• _Instructions to follow_
Among the records that follow, find the line with "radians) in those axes" and the line with "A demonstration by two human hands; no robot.". Set down those lines and all lines between them exactly, without adding anything.
(Beginning of Data supplied)
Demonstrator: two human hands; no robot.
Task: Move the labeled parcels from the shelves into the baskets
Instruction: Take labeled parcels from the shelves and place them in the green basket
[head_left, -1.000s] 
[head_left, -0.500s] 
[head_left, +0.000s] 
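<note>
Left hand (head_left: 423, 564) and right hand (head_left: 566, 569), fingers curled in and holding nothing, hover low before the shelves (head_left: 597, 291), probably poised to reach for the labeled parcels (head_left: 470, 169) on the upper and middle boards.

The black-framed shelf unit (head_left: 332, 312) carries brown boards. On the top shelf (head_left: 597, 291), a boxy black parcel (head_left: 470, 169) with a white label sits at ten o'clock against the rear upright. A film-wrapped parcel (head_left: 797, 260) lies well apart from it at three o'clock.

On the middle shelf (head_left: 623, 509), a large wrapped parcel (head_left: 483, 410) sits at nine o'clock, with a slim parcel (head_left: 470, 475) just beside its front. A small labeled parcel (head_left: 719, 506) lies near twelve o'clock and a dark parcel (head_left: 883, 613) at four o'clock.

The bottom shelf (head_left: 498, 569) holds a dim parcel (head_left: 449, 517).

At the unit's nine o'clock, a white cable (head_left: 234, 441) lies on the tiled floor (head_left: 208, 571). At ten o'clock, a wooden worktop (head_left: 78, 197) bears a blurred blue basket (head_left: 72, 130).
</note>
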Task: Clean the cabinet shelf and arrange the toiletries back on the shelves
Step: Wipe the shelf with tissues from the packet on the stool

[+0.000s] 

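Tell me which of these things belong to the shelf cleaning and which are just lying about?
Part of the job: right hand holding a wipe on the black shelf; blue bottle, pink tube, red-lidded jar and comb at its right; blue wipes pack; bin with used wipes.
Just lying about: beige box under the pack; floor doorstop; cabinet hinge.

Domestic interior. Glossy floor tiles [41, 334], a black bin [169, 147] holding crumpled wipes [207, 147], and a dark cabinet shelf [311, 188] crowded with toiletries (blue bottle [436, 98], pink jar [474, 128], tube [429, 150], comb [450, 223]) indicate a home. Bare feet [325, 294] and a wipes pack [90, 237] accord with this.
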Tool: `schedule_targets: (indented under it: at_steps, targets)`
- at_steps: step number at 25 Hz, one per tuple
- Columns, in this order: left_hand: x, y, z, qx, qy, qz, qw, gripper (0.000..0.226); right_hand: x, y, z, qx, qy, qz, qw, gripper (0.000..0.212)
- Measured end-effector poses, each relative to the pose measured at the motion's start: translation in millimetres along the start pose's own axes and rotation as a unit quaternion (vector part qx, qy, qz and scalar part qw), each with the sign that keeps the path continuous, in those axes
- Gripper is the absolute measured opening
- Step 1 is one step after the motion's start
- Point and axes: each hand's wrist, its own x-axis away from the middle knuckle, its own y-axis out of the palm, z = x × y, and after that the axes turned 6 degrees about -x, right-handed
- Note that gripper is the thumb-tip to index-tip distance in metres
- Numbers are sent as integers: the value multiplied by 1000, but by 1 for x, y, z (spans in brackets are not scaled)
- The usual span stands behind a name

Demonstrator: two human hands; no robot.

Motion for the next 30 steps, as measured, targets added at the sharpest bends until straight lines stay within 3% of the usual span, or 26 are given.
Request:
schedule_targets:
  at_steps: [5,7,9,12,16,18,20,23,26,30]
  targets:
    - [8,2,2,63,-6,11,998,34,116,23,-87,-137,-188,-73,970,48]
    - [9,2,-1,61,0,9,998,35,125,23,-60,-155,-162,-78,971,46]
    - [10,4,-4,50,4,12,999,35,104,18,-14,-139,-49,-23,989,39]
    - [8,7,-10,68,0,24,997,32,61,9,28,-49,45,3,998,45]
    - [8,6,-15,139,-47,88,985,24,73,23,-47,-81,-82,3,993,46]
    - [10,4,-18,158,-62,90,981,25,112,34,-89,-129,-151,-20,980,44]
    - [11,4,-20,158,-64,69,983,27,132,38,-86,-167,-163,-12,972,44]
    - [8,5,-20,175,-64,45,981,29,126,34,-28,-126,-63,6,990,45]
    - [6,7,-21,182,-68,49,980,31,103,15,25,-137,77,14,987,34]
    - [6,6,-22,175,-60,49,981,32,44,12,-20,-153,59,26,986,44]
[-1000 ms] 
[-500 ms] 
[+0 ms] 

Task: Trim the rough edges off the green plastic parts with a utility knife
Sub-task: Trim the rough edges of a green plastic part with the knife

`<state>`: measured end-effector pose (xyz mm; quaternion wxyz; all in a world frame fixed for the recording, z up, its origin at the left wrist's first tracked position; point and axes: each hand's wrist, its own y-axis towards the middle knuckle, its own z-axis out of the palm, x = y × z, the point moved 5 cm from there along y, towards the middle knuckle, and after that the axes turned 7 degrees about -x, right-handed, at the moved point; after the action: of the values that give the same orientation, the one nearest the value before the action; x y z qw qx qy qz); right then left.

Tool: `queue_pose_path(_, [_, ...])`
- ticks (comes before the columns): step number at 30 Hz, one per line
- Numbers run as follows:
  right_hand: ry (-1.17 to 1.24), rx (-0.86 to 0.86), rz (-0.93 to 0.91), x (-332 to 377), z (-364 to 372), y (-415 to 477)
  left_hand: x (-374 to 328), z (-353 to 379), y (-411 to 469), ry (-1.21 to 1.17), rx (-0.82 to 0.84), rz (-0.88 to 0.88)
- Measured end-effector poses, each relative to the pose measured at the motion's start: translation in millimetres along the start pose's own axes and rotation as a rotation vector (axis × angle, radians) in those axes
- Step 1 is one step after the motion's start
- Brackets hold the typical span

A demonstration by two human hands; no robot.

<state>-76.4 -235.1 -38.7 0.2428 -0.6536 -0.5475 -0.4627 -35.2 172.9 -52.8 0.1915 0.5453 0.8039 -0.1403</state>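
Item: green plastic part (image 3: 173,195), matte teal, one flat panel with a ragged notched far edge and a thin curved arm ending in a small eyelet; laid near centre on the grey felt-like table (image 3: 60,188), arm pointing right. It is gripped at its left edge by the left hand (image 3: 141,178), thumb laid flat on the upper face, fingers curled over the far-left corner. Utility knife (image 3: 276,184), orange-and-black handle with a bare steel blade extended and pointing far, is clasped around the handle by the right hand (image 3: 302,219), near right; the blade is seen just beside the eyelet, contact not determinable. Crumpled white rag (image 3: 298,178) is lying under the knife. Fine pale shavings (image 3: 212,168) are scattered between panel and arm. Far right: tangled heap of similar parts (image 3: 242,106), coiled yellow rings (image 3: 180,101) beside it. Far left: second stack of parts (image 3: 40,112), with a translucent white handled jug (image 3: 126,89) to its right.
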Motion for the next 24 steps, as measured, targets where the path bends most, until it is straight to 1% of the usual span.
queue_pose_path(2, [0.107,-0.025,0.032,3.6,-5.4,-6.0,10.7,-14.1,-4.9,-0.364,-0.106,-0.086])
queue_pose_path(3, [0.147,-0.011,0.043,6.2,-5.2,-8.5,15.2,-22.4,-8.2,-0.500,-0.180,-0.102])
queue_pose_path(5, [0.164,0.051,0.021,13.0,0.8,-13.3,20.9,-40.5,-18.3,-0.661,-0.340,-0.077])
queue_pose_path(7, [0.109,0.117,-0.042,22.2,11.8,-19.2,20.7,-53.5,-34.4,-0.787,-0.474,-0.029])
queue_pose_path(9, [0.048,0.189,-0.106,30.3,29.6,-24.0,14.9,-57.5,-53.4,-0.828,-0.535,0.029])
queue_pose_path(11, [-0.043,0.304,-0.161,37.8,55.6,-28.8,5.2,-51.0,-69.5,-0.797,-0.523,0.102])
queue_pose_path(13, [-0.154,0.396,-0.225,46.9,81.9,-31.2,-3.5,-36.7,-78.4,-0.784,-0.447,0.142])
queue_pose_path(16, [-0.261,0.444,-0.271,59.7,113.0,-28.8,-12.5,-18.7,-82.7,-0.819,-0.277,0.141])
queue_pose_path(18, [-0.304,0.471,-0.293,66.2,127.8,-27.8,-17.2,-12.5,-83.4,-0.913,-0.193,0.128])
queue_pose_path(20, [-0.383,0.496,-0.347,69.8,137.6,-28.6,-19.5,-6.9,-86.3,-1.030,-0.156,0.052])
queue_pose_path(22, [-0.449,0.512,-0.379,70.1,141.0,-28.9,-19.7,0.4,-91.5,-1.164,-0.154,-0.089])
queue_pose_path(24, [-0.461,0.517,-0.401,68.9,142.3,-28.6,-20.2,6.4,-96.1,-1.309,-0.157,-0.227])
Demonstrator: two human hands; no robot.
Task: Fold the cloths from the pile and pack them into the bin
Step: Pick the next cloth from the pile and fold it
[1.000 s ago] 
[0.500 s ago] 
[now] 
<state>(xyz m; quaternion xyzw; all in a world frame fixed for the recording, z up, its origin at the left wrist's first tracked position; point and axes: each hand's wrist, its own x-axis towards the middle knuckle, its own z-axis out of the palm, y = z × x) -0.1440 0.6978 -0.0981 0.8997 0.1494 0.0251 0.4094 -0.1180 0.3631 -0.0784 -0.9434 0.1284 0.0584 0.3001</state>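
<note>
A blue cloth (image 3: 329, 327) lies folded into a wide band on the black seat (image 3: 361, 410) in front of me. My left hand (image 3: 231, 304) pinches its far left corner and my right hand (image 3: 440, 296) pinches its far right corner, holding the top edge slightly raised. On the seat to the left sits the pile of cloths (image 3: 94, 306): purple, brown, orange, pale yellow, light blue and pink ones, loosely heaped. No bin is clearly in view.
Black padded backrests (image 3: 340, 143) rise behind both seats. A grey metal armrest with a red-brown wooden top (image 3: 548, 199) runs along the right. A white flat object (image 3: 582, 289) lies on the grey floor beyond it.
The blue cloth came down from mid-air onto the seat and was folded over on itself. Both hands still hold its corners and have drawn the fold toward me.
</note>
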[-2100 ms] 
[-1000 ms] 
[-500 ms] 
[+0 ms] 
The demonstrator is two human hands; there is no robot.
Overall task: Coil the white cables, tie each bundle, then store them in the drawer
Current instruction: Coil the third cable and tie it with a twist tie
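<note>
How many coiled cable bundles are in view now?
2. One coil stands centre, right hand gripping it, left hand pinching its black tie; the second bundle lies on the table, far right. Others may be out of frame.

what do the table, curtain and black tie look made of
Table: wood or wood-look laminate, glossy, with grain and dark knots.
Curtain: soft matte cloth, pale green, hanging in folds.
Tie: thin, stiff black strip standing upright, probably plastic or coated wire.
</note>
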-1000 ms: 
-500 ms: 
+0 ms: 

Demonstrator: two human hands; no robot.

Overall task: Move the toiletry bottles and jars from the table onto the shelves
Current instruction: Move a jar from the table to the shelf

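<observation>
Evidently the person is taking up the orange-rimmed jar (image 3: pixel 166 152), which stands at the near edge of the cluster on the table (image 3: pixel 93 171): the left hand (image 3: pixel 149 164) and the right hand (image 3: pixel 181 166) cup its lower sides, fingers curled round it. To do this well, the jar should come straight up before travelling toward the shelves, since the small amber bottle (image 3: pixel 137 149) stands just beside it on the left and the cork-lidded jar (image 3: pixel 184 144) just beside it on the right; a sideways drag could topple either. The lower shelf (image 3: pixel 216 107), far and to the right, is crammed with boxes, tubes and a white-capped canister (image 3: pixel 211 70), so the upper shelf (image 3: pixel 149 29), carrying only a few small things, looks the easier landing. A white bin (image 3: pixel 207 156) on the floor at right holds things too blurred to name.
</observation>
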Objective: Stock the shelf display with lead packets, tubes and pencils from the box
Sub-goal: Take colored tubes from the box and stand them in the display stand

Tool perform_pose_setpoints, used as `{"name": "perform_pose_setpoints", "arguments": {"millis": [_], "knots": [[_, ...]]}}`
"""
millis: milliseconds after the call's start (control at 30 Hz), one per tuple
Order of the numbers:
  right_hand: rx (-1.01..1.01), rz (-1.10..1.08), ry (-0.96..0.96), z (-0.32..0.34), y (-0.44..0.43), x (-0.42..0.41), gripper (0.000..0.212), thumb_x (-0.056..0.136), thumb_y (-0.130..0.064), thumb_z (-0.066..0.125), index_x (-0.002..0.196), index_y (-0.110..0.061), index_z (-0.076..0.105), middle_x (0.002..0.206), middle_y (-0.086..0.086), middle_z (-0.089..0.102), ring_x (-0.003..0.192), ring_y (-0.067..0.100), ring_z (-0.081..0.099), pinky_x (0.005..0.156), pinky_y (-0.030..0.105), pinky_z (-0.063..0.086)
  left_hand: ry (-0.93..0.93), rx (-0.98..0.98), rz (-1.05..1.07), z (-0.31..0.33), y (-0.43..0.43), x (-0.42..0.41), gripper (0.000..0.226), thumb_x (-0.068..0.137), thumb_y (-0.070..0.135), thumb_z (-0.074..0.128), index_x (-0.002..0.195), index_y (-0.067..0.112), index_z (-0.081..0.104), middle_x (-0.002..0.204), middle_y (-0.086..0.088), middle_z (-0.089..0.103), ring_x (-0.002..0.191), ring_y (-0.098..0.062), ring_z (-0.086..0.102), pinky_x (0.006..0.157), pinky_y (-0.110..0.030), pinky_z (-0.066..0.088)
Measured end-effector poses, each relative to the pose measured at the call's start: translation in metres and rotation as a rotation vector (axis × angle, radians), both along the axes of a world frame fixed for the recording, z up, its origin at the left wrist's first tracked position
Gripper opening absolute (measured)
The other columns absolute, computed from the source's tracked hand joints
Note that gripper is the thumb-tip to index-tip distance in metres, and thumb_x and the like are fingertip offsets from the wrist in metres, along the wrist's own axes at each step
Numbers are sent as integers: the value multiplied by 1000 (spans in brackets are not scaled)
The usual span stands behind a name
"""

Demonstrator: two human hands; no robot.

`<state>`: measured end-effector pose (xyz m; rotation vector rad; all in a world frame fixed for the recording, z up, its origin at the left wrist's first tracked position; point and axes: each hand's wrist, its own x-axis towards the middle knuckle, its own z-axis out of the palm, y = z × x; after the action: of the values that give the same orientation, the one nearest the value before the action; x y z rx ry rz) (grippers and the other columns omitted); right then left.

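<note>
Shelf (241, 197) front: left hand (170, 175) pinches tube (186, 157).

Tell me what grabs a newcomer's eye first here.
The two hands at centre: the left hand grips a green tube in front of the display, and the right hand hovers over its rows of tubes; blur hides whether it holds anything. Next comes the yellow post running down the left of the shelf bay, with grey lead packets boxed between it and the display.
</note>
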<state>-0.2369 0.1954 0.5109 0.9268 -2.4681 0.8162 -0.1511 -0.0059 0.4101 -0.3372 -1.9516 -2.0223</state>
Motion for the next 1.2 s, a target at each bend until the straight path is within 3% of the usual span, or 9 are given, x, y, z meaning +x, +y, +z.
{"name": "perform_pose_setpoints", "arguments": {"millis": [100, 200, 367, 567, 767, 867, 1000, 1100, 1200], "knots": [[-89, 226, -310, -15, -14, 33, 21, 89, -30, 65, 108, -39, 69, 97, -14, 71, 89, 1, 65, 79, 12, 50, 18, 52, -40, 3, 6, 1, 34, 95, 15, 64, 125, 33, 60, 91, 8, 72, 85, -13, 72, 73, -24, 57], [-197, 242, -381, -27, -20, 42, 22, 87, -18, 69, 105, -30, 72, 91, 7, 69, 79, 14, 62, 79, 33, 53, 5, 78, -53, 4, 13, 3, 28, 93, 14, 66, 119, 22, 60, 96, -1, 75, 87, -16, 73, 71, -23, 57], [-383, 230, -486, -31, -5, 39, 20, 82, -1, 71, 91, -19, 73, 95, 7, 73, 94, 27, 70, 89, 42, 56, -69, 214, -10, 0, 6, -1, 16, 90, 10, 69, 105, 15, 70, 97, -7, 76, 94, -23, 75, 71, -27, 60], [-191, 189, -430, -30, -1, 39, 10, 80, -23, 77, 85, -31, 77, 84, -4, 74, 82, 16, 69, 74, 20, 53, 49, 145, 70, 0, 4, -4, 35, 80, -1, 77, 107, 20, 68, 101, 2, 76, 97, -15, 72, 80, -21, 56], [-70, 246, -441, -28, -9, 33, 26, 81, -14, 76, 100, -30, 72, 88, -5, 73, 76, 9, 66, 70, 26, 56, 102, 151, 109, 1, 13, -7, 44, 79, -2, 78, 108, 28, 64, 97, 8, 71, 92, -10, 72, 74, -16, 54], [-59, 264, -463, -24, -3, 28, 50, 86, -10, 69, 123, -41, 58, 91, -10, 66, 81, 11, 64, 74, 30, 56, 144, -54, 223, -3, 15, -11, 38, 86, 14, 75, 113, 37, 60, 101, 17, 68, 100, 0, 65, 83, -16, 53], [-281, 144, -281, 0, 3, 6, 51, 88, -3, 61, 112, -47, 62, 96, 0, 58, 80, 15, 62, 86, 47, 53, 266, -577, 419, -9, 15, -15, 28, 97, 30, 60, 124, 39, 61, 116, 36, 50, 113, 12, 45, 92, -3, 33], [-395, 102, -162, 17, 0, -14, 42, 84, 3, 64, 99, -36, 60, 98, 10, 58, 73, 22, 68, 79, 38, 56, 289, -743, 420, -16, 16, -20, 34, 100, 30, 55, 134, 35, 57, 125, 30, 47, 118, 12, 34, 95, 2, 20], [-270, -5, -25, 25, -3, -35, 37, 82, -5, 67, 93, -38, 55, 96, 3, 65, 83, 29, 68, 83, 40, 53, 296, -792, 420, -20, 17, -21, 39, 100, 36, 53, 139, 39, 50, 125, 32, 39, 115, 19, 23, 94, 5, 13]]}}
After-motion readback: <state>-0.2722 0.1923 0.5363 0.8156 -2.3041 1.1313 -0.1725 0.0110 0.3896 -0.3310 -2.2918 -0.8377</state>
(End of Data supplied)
• _Answer section_
- Measured end-effector poses, each relative to the pose measured at the motion's start: translation in millimetres along the start pose's own axes and rotation as a rotation vector (axis × angle, radians) in those axes
- Step 1 is one step after the motion's start
- Brackets hold the typical span

A demonstration by two human hands; no robot.

This concludes the response.